Hi there,
Thanks for these wonderful packages and scverse ecosystem. This is part 1/2 of an error I’m facing. I’m a Python and scverse beginner so I’m struggling to understand the error messages generated in Python - thanks for your patience!
Expected output:
A plot similar to the one in here
Code used:
ir.pl.vdj_usage(
adata[
adata.obs["cc_aa_identity"].isin(["25", "13", "1119"]), :
],
max_ribbons=None,
max_segments=100,
fig_kws={"figsize": [4,4]},
)
Error:
---------------------------------------------------------------------------
NotImplementedError Traceback (most recent call last)
Cell In[297], line 2
1 # doesn't work
----> 2 ir.pl.vdj_usage(
3 adata[
4 adata.obs["cc_aa_identity"].isin(["25", "13", "1119"]), :
5 ],
6 max_ribbons=None,
7 max_segments=100,
8 fig_kws={"figsize": [4,4]},
9 )
11 # ir.pl.vdj_usage(
12 # adata,
13 # full_combination=False,
(...)
16 # fig_kws={"figsize": [4, 4]},
17 # )
File ~/miniconda3/envs/scirpy/lib/python3.11/site-packages/scirpy/pl/_vdj_usage.py:108, in vdj_usage(adata, vdj_cols, normalize_to, ax, max_segments, max_labelled_segments, max_ribbons, barwidth, draw_bars, full_combination, fig_kws, airr_mod, airr_key, chain_idx_key)

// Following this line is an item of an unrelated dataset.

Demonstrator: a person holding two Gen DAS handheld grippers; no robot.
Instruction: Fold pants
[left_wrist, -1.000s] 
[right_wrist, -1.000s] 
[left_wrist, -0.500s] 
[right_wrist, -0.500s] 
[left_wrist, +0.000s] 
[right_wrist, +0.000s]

95 chains, airr_variables = zip(
96 *[
97 (f"{arm}_{chain}", airr_variable)
(...)
100 strict=False,
101 )
103 tmp_obs = (
104 params.get_obs([normalize_to]).reindex(params.adata.obs_names)
105 if isinstance(normalize_to, str)
106 else params.adata.obs
107 )
--> 108 df = get_airr(params, airr_variables, chains).assign(
109 # make sure this also works with mudata columns:
110 cell_weights=_normalize_counts(tmp_obs, normalize_to) if isinstance(normalize_to, bool | str) else normalize_to
111 )
112 for col in df.columns:
113 if col.startswith("VJ") or col.startswith("VDJ"):
File ~/miniconda3/envs/scirpy/lib/python3.11/site-packages/scirpy/get/__init__.py:60, in airr(adata, airr_variable, chain, airr_mod, airr_key, chain_idx_key)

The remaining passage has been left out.